ISSN 1662-4009 (online)

ESPE Yearbook of Paediatric Endocrinology (2022) 19 9.4 | DOI: 10.1530/ey.19.9.4

ESPEYB19 9. Oncology and Chronic Disease Metabolic risk in childhood cancer (2 abstracts)

9.4. Metabolic syndrome in male survivors of pediatric allogeneic hematopoietic stem cell transplantation: impact of total body irradiation, low-grade inflammation, and hypogonadism

Muhic E , Mathiesen S , Nielsen MM , Suominen A , Sørensen K , Ifversen M , Nolsöe RL , Pedersen KM , Lähteenmäki P , Nordestgaard BG , Juul A , Jahnukainen K & Müller K



klaus.mueller@regionh.dk Transplant Cell Ther. 2021 Sep;27(9): 778.e1-778.e8. PMID: 34091072.

Brief Summary: Several studies in cancer survivors have reported an increased prevalence of metabolic syndrome (MetS), which is often observed in the absence of overt obesity. Data about MetS in survivors of pediatric hematopoietic stem cell transplantation (HSCT) are scarce. This cross-sectional cohort study evaluated the prevalence and clinical presentation of MetS in 98 adult male survivors of pediatric HSCT (median follow-up 18 years, 74% received total body irradiation, TBI) and 4767 male controls from the background population.

MetS was diagnosed when three the following criteria were present: fasting plasma glucose > 5.6 mmol/L, HDL <1.03 mmol/L, fasting plasma triglyceride >1.7 mmol/L, blood pressure >130 mmHg systolic or >85 mmHg diastolic or treatment for these conditions, abdominal circumference >102 cm. The prevalence of MetS in HSCT survivors was 30% (vs 18% in age-matched controls), corresponding to the prevalence observed in 50- to 80-year-old males from the background population. Hyperglycemia was more common in HSCT survivors with MetS, in comparison with age-matched controls with MetS and 50- to 80-years old men from the reference population (76% vs 20% vs 39%). HSCT survivors with MetS had normal or low BMI more commonly than age-matched controls with MetS (41% vs 11%). MetS was associated with total body irradiation (TBI) conditioning regimen, lower testosterone levels, and higher levels of IL-6 and high sensitivity C-reactive protein. Fat distribution was evaluated by android/gynoid (AG) ratio from a whole-body dual-energy X-ray absorptiometry (DXA). Abdominal fat accumulation (increased AG fat ratio) was strongly associated with MetS, despite abdominal circumference was normal in most HSCT patients with MetS. TBI was associated with a higher abdominal adiposity, increased fasting glucose and lower testosterone levels.

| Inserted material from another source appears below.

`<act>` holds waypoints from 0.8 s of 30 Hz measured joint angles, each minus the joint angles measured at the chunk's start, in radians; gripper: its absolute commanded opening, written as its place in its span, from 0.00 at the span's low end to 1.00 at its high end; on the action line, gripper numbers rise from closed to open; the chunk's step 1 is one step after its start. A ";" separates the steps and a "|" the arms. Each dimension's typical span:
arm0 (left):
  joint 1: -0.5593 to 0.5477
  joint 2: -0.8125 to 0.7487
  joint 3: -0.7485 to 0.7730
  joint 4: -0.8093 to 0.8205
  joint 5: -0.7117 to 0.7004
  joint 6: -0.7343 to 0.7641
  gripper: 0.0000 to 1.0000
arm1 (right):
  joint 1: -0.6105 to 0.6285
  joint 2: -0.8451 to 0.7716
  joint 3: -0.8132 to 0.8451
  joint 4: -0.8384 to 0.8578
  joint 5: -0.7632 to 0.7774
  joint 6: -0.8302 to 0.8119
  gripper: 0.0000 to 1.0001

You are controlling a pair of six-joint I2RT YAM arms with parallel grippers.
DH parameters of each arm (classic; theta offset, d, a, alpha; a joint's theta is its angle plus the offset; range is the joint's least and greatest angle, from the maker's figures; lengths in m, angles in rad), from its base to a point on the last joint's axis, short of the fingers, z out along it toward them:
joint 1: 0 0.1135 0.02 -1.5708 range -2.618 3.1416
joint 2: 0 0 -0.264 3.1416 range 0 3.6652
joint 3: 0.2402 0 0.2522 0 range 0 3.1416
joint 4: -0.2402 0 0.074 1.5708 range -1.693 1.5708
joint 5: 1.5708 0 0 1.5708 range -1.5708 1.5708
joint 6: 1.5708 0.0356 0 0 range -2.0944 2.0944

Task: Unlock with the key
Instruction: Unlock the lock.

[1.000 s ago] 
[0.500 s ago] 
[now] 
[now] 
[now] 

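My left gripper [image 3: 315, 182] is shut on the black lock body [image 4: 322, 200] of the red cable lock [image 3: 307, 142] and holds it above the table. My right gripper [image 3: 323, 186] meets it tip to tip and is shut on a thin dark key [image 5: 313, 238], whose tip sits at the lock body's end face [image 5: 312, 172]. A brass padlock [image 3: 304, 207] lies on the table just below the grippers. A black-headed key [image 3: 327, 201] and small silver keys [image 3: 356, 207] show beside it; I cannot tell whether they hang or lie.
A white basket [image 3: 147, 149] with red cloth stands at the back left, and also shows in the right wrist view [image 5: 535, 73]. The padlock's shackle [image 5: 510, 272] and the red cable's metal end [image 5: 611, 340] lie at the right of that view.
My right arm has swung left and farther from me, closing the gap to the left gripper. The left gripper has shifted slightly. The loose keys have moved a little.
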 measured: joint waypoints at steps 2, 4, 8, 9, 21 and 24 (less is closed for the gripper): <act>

This well-designed study reported an increased risk of MetS with a peculiar clinical picture, characterized by hyperglycemia and fat redistribution, with abdominal fat accumulation (despite a normal BMI) as driving factors. TBI is confirmed to be the most relevant risk factor for MetS, and there was no significant impact of primary diagnosis, age at HSCT, or graft-versus-host disease. It would have been interesting to evaluate, in addition to the abdominal circumference, the waist-to-hip and the waist-to-height ratios that represent simple parameters correlated with abdominal adiposity in cancer survivors, and can be related to DXA parameters. In fact, whole body DXA scan for body composition analysis is hardly feasible in all HSCT survivors due to its costs and radiation exposure.

Article tools

My recent searches

No recent searches.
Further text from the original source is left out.